When it comes to movie bullies, perhaps he is one of the most famous. In the classic film A Christmas Story (1983), the red-headed Scut—wearing a coonskin cap and flanked by his shorter partner in crime, Grover Dill—would often torment young Ralphie and his brother on the way home from school.
The reason this movie (and this scene in particular) resonated with audiences is because people can relate. Most everyone grew up knowing a bully in their school; someone who would intimidate, threaten, and domineer the other kids.
Indeed, bullies are part of the human experience. So prevalent, in fact, that one could easily make a list of famous movie bullies: Biff Tannen (Back to the Future), Johnny Lawrence (The Karate Kid), Ace Merrill (Stand by Me), and Draco Malfoy (Harry Potter).
Of course, bullies don’t just disappear when you graduate from high school. They are still around, though maybe in more subtle form.
And, perhaps most sadly, bullies are even in the church. Although we’ve always known this to be the case, the depth of this problem has become more and more evident over the last few years.
At the beginning of 2019, Sam Allberry called attention to the problem: “How Do Churches End Up with Domineering Bullies for Pastors?” There he lamented that “a sad trend has developed in recent years: Pastors having to leave for bullying.”
At the end of 2019, Collin Hansen echoed Allberry’s concerns:
This [problem of bully pastors] is the next pressing issue our churches must face. For far too long we’ve tolerated this kind of leadership that should plainly disqualify pastors by several standards in Titus 1:7–8. Why do we think it’s okay for pastors to abuse their members and fellow leaders so long as they don’t steal money or have sex outside marriage?
Hansen and Allberry were remarkably prescient, because just a short time later, Christianity Today wrote a story about how Acts 29 CEO Steve Timmis was removed because of “abusive leadership” and “bullying.” Ironically, these were some of the same concerns that led to the removal of the founder of Acts 29, Mark Driscoll.
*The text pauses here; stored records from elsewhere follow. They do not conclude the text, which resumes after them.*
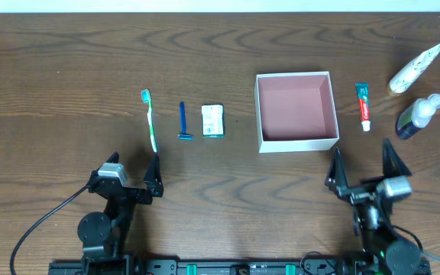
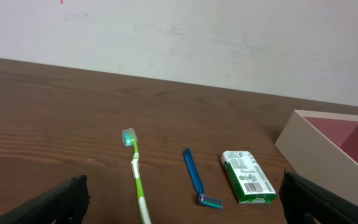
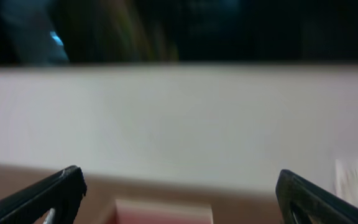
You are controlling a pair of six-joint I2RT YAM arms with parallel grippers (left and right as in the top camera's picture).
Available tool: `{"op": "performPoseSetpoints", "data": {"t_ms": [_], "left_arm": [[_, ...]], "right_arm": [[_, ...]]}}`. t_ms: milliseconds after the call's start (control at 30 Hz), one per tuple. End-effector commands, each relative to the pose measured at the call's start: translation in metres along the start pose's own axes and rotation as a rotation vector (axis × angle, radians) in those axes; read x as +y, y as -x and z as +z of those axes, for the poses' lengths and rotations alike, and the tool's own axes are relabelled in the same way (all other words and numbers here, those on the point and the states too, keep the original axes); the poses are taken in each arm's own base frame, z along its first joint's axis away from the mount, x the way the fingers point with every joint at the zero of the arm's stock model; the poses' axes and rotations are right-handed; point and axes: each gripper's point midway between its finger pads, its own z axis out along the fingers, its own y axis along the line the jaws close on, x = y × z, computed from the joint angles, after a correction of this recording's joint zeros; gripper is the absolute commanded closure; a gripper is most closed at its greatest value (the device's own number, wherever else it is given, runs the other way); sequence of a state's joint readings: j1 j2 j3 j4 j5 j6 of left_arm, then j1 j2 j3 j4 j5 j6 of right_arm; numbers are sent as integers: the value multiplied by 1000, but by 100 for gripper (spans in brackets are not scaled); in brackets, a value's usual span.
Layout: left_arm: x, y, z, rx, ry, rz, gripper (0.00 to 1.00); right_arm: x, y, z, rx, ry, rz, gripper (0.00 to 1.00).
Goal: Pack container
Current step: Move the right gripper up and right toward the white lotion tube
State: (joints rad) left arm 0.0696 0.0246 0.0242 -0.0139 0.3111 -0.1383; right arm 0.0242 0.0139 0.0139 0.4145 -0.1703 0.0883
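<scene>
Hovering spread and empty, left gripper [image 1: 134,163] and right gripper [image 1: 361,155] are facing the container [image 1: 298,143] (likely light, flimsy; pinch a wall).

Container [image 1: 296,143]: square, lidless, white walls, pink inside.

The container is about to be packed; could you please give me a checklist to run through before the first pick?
1. Container open-topped and empty: ok.
2. Left claw open, holding nothing: ok.
3. Right claw open, holding nothing: ok.
4. Toothbrush, razor and green packet lying apart, left of the container: ok.
5. Toothpaste, white tube and pump bottle lying right of the container, unobstructed: ok.
6. Right wrist view sharp enough to guide a grasp: not ok, blurred.
</scene>
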Motion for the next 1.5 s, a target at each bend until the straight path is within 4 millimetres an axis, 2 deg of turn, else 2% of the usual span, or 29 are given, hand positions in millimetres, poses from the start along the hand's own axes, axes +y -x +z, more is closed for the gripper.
{"op": "performPoseSetpoints", "data": {"t_ms": [0,33,100,200,267,367,500,633,700,767,833,900,967,1033,1233,1467], "left_arm": [[3,-17,1,51,3,-23,2],[3,-17,1,51,3,-23,2],[3,-17,1,51,3,-23,2],[3,-17,1,51,3,-23,2],[3,-17,1,51,3,-23,2],[3,-17,1,51,3,-23,2],[3,-17,1,51,3,-23,2],[3,-17,1,51,3,-23,2],[3,-17,1,51,3,-23,2],[3,-17,1,51,3,-23,2],[3,-17,1,51,3,-23,2],[3,-17,1,51,3,-23,2],[3,-17,1,51,3,-23,2],[3,-17,1,51,3,-23,2],[3,-17,1,51,3,-23,2],[3,-17,1,51,3,-23,2]], "right_arm": [[14,44,2,-109,70,-101,1],[14,60,6,-119,63,-149,1],[9,76,17,-78,34,-196,1],[-6,80,45,107,-24,-218,1],[-20,70,65,284,-75,-199,1],[-28,44,94,571,-69,-156,1],[-12,14,123,892,80,-55,1],[0,-6,140,1068,173,49,1],[-5,-20,146,1129,161,58,1],[-20,-39,150,1181,96,29,1],[-45,-58,148,1240,-34,11,1],[-76,-75,141,1293,-202,39,1],[-101,-90,136,1327,-297,85,1],[-114,-100,131,1349,-324,138,1],[-139,-110,118,1389,-374,151,1],[-144,-107,127,1341,-376,161,1]]}}
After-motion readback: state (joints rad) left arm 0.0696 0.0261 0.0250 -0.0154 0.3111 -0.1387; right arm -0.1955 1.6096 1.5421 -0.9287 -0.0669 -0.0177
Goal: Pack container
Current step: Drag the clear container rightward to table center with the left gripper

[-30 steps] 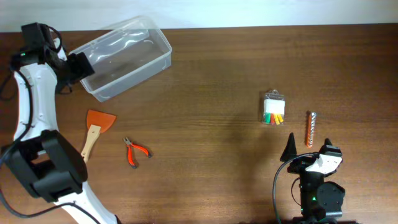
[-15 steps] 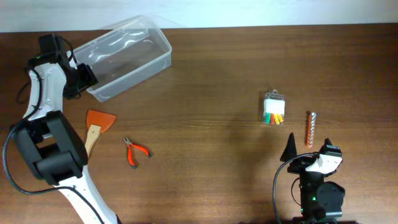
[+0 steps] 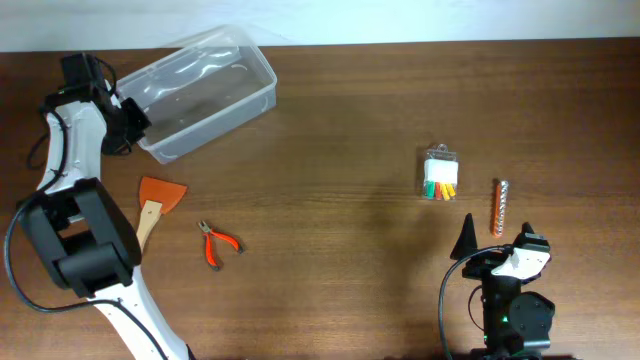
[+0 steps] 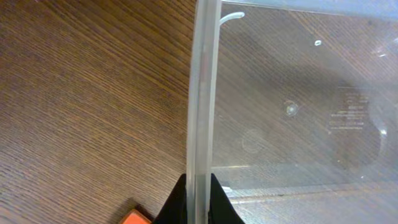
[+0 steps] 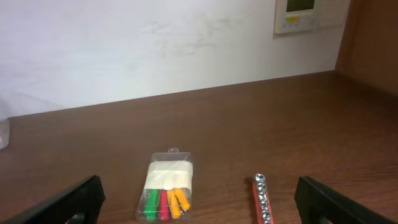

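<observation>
Since a second ago the left arm has drawn its elbow closer to the container (image 3: 205,92), which has hardly shifted. The left claw (image 4: 198,206) pinches the container's end wall, one finger inside and one outside. Near this claw, outside the container, lies a scraper (image 3: 157,203), and farther off are the pliers (image 3: 218,244). The right claw (image 5: 198,186) is spread wide above the table (image 5: 249,112), with a packet (image 5: 166,186) just ahead of it.

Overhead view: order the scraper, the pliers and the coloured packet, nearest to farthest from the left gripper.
1. scraper, left side, close to the left gripper holding the container.
2. pliers, left side, nearer the centre.
3. coloured packet, far right side.
</observation>
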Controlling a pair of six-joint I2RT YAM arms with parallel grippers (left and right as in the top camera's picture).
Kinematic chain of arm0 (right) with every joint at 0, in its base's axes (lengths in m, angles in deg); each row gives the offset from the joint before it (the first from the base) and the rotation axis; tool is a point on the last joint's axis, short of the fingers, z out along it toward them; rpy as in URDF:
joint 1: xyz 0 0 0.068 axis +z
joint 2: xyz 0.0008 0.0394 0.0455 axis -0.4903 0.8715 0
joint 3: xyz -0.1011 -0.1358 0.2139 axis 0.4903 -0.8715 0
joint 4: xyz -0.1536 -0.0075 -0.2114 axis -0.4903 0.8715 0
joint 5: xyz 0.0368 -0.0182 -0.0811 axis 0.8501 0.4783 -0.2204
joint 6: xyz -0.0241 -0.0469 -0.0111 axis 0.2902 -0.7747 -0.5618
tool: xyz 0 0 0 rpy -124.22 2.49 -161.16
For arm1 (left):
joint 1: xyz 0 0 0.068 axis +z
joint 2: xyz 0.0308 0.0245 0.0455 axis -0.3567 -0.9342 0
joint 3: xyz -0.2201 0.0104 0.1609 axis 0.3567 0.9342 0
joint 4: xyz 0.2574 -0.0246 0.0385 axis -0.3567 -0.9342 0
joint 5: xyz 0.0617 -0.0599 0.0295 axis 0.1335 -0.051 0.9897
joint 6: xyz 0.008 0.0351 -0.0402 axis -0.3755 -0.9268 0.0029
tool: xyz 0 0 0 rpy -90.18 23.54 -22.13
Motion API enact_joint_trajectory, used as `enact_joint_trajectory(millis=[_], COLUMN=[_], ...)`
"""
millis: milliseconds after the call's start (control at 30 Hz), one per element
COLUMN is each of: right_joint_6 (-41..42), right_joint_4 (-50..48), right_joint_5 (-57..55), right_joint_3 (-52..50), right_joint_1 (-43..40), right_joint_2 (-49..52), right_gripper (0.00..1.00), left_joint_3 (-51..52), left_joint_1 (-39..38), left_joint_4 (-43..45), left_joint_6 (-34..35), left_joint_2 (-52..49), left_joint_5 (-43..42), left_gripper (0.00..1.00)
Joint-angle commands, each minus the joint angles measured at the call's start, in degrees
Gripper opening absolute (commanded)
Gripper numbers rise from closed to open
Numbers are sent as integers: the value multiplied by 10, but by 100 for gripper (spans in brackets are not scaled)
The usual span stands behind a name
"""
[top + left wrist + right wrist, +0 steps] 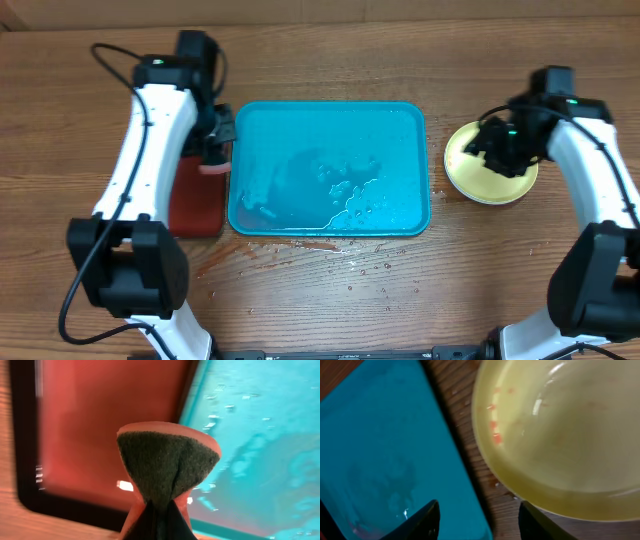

Even more recently, we see the problem of abusive behavior in the downfall of Jerry Falwell, Jr. Prior to the revelations about sexual misconduct, Falwell’s reign as president of Liberty University was riddled with concerns about bullying, abusive behavior, and intimidation.
Sadly, high profile cases like these are just the ones we hear about in the news. Behind the scenes, there are many more cases of spiritual abuse that are happening that we will never hear about. Indeed, in a recent conversation with some of our counseling staff here at RTS Charlotte, I was shocked to hear about how many cases of spiritual abuse they have seen over the years.